Creating a Speech and Music Emotion Recognition System for Mixed Source Audio
Summary
While both speech emotion recognition and music emotion recognition have been studied extensively in different communities, little research went into the recognition of emotion from mixed audio sources, i.e. when both speech and music are present. However, many application scenarios require models that are able to extract emotions from mixed audio sources, such as television content. We coined this recognition problem as MiSME recognition, Mixed Speech Music Emotion recognition. This master thesis studies how mixed audio affects both speech and music emotion recognition using a random forest and deep neural network model, and investigates if blind source separation of the mixed signal beforehand is beneficial, along with a feature importance analysis.
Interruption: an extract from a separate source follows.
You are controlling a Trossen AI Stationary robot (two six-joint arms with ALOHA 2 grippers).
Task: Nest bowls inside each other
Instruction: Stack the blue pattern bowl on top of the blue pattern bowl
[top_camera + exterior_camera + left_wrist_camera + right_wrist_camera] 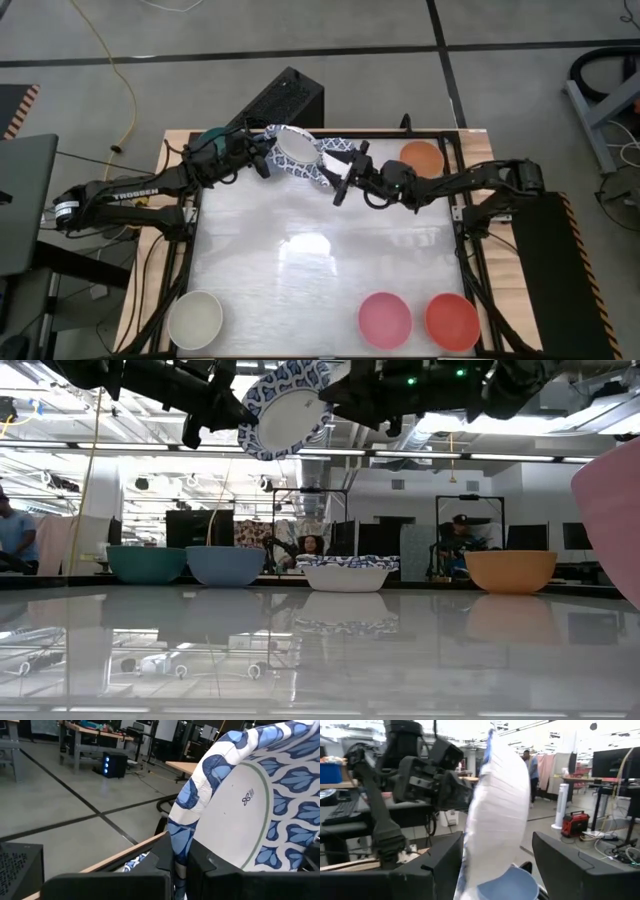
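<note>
**Patterned bowl held aloft by left, right jaws spread around it**

Left gripper [262,160] clamped on rim of a blue-patterned bowl [294,147], raised well above table [300,270] at far edge, about 12 o'clock in high view. Bowl tilted on edge, mouth facing down toward the low camera, rim pinched between left fingers [192,870] in left wrist view. Right gripper [340,178] just at 4 o'clock of that bowl, fingers spread wide, bowl edge-on between them in right wrist view but not pinched. Judged: a handover or release point, left arm the only one holding.

Directly below, a second patterned bowl [346,574] sat on table at far edge, likely the nesting target; lay at roughly 6 o'clock under held bowl in low view. Teal bowl [145,563] and blue bowl [225,565] left of it, orange bowl [510,570] right. Near edge: cream bowl [195,319], pink bowl [385,320], red bowl [452,321], well apart from both arms.

Hidden: whether lower patterned bowl was single or already stacked, not clear. Remaining patterned bowls not made out. Blue bowl covered by arms in high view.
</note>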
We created a mixed audio dataset, with 25% speech-music overlap without contextual relationship between the two.
The speech and music emotion recognition experiments consisted of six experiments each, where the models were trained and tested on different combinations of the three audio types available: single-source audio (speech-only / music-only), mixed audio or blind-source separated audio. Deezer's Spleeter tool was used to create the blind-source separated version of the dataset.
The results showed that both speech and music emotion recognition are possible on mixed audio far above chance-level, meaning that a functional MiSME system can indeed be created. The speech models performed best when blind-source separation was included as a preprocessing step, but there remained a performance gap compared to speech-only audio, suggesting that lower levels of speech emotion recognition performance should be expected on mixed audio. The music models were able to perform better on mixed audio, with and without blind-source separation depending on the model, than on music-only audio. We attributed this to speech-presence forcing the models to favor less ambiguous features during training, resulting in a better generalizing model. The results also showed that both speech and music models trained on single-source audio achieve chance-level performance on mixed audio, rendering them incapable of MiSME recognition.
The feature importance analysis produced many insights regarding which speech and music features are (un)important for mixed audio. It showed that the optimal features were highly dissimilar between audio types for both speech and music emotion recognition, which means that the optimal features for each audio type are different.
This research thus not only shows that both speech and music emotion recognition are possible far above chance-level on mixed audio, but also gives insight into the use of blind-source separation and common speech and music features in a mixed audio scenario. This is important knowledge when estimating emotion from real-world data, where individual speech and music tracks are often not available.